# Exercise prompt
Starting with the first line and ending with the last, transcribe the data exactly.

# The data
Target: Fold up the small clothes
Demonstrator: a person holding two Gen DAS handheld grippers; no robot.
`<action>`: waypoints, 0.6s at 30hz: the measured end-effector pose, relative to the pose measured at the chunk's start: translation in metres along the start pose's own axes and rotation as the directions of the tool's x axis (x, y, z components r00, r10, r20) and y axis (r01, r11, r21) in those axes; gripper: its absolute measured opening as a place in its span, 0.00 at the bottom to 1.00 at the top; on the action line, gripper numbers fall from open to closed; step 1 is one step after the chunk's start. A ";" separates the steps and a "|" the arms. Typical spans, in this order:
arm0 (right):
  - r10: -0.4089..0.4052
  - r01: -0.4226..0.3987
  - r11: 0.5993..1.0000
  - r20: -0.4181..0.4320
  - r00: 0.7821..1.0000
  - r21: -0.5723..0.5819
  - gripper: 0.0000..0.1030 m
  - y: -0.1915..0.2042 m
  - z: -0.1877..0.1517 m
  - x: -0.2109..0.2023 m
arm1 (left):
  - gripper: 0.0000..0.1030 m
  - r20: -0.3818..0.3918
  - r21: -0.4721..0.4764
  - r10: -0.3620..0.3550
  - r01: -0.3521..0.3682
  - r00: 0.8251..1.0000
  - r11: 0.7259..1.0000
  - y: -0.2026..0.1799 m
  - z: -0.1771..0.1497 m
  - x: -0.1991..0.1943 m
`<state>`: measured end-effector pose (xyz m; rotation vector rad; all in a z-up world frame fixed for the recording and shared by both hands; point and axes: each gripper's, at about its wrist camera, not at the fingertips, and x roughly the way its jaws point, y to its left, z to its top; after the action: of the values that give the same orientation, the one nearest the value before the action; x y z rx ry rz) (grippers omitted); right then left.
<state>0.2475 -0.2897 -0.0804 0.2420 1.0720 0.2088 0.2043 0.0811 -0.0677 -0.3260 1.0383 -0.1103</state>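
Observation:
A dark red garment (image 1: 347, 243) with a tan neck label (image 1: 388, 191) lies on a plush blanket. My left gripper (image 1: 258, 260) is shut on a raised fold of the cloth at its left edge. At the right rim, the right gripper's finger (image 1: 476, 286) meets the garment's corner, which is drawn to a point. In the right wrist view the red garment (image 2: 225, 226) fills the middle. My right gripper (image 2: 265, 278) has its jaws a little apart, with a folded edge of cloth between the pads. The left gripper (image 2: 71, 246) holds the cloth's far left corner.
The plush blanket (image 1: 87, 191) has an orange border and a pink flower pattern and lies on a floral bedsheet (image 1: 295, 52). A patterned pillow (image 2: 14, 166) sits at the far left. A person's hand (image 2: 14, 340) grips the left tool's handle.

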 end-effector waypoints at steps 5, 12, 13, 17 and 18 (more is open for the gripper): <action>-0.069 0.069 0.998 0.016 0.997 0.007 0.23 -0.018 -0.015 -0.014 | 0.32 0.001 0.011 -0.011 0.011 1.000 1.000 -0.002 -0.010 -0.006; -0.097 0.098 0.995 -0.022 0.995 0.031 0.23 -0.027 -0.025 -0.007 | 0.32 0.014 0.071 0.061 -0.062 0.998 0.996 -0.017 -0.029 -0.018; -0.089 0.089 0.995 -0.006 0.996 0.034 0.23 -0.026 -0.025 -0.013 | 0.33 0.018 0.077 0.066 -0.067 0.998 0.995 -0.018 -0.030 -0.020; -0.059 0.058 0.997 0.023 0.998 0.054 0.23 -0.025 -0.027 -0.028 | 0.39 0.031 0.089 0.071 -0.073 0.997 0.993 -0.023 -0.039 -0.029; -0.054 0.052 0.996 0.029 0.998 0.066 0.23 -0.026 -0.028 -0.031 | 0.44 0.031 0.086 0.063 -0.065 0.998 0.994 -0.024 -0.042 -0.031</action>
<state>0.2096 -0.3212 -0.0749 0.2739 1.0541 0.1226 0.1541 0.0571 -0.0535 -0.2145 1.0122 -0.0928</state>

# Problem solution
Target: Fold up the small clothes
Demonstrator: a person holding two Gen DAS handheld grippers; no robot.
`<action>`: waypoints, 0.6s at 30hz: the measured end-effector pose, relative to the pose measured at the chunk's start: translation in metres along the start pose's own axes and rotation as the directions of the tool's x axis (x, y, z components r00, r10, r20) and y axis (r01, r11, r21) in those axes; gripper: its absolute measured opening as a place in its span, 0.00 at the bottom to 1.00 at the top; on the action line, gripper numbers fall from open to closed; step 1 is one step after the chunk's start. A ";" separates the steps and a "|" the arms. Typical spans, in this order:
arm0 (right):
  - r10: -0.4089..0.4052
  - r01: -0.4226..0.3987
  - r11: 0.5993..1.0000
  - r20: -0.4181..0.4320
  - r00: 0.7821..1.0000
  - r21: -0.5723..0.5819
  - gripper: 0.0000..0.1030 m
  - y: -0.1915..0.2042 m
  - z: -0.1877..0.1517 m
  - x: -0.2109..0.2023 m
arm1 (left):
  - gripper: 0.0000..0.1030 m
  - r20: -0.3818..0.3918
  - r21: -0.4721..0.4764
  - r10: -0.3620..0.3550
  - r01: -0.3521..0.3682
  - r00: 0.8251..1.0000
  - r11: 0.7259..1.0000
  - y: -0.2026..0.1799 m
  - z: -0.1771..0.1497 m
  - x: -0.1991..0.1943 m
`<state>`: measured end-effector pose (xyz m; rotation vector rad; all in a z-up world frame fixed for the recording and shared by both hands; point and axes: each gripper's, at about its wrist camera, not at the fingertips, and x roughly the way its jaws point, y to its left, z to its top; after the action: of the values that give the same orientation, the one nearest the value before the action; x y z rx ry rz) (grippers omitted); right then left.
<state>0.2475 -0.2897 -0.0804 0.2420 1.0720 0.2088 0.2043 0.0811 -0.0677 -0.3260 1.0383 -0.1103</state>
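Observation:
A dark red garment (image 1: 347, 243) with a tan neck label (image 1: 388, 191) lies on a plush blanket. My left gripper (image 1: 258, 260) is shut on a raised fold of the cloth at its left edge. At the right rim, the right gripper's finger (image 1: 476, 286) meets the garment's corner, which is drawn to a point. In the right wrist view the red garment (image 2: 225, 226) fills the middle. My right gripper (image 2: 265, 278) has its jaws a little apart, with a folded edge of cloth between the pads. The left gripper (image 2: 71, 246) holds the cloth's far left corner.
The plush blanket (image 1: 87, 191) has an orange border and a pink flower pattern and lies on a floral bedsheet (image 1: 295, 52). A patterned pillow (image 2: 14, 166) sits at the far left. A person's hand (image 2: 14, 340) grips the left tool's handle.
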
 end-effector waypoints at steps 5, 12, 13, 17 and 18 (more is open for the gripper): <action>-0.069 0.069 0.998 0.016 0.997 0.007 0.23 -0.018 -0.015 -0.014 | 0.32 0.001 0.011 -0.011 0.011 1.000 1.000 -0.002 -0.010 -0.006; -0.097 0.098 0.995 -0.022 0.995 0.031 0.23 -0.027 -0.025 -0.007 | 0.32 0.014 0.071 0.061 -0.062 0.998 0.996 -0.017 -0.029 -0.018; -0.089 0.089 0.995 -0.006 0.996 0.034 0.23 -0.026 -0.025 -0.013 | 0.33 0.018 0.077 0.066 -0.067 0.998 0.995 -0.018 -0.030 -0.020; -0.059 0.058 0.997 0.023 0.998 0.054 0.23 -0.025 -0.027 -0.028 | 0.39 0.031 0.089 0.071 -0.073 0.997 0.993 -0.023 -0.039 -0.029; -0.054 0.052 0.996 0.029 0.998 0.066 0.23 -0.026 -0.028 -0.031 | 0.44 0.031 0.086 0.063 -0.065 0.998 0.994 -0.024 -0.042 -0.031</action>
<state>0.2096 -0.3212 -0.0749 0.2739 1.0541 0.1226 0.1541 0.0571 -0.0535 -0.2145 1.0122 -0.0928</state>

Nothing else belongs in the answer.